Digitaal beroep instellen kan via “Formulieren en inloggen” op www.rechtspraak.nl. Hoger beroep instellen kan eventueel ook nog steeds door verzending van een brief aan het gerechtshof ‘s-Hertogenbosch (belastingkamer), Postbus 70583, 5201 CZ 's-Hertogenbosch.

Voetnoten

1.Artikel 7 van de Wet OB.
2.Hof van Justitie EU 26 september 1996, nr. C-230/94, r.o. 24.

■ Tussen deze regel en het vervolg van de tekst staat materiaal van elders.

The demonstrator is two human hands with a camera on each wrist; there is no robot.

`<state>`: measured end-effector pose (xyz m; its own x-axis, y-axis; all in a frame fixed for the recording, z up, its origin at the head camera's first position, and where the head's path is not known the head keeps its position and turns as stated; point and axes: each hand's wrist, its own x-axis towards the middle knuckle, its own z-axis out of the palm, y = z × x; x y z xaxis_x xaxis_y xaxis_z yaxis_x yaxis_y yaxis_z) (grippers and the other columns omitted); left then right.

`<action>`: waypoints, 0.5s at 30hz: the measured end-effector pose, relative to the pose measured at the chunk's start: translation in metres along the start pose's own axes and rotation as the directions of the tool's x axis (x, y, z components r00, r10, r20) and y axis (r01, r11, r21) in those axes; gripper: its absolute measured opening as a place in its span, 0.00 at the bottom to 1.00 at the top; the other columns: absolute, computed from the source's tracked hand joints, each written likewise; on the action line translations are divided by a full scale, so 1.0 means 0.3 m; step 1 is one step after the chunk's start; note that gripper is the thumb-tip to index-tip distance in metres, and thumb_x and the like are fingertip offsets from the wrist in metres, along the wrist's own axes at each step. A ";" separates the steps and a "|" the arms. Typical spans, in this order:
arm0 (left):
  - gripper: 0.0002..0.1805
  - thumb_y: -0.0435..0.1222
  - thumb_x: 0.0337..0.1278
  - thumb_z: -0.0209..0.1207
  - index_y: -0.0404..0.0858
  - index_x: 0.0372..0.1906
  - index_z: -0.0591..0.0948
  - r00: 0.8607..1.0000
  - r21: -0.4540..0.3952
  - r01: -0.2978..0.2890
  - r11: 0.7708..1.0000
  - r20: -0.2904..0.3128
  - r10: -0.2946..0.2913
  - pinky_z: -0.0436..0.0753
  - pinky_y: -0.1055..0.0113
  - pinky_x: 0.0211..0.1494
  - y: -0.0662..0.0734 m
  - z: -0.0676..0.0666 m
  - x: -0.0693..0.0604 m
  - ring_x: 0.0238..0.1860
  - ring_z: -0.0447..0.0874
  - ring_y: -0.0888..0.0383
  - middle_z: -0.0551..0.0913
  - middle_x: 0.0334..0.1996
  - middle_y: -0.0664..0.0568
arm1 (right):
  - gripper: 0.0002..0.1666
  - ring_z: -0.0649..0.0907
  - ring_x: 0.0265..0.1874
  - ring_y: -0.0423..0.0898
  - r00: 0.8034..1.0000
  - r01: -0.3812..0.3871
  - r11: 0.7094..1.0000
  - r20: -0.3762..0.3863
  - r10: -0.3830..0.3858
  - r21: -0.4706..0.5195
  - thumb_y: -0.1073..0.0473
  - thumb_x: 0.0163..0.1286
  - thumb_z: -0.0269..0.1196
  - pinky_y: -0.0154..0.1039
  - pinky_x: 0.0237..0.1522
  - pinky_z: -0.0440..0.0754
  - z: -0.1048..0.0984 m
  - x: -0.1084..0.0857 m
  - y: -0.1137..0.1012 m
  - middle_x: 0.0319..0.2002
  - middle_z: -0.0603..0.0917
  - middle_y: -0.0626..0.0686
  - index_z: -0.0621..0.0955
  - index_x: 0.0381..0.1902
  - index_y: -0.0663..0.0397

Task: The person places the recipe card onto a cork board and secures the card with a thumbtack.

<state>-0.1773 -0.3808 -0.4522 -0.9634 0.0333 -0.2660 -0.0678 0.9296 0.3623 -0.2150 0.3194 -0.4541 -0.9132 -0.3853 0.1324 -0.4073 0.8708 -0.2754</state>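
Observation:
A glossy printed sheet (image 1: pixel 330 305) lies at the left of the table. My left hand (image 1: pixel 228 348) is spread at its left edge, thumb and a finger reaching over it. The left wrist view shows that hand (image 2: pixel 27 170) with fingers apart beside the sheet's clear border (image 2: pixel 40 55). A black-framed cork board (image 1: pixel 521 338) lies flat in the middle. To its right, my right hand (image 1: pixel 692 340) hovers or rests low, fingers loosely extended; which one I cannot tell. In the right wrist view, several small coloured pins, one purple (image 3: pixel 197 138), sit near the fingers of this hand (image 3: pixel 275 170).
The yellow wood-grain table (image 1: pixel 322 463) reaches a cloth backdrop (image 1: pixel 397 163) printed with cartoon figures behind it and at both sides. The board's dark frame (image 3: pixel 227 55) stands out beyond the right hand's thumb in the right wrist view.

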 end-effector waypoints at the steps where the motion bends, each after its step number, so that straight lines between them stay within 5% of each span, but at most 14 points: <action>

3.Artikel 67c van de Algemene wet inzake rijksbelastingen (AWR).
4.Artikel 20, eerste lid, van de AWR.
5.Paragraaf 24, tweede lid, van het Besluit Bestuurlijke Boeten Belastingdienst.
6.Hoge Raad 15 juni 2007, ECLI:NL:HR:BA7184.
7.Artikel 47 van de AWR.
8.Hoge Raad 22 april 2005 ECLI:NL:HR:2005:AO9006.
9.Hoge Raad 19 februari 2016, ECLI:NL:HR:2016:252.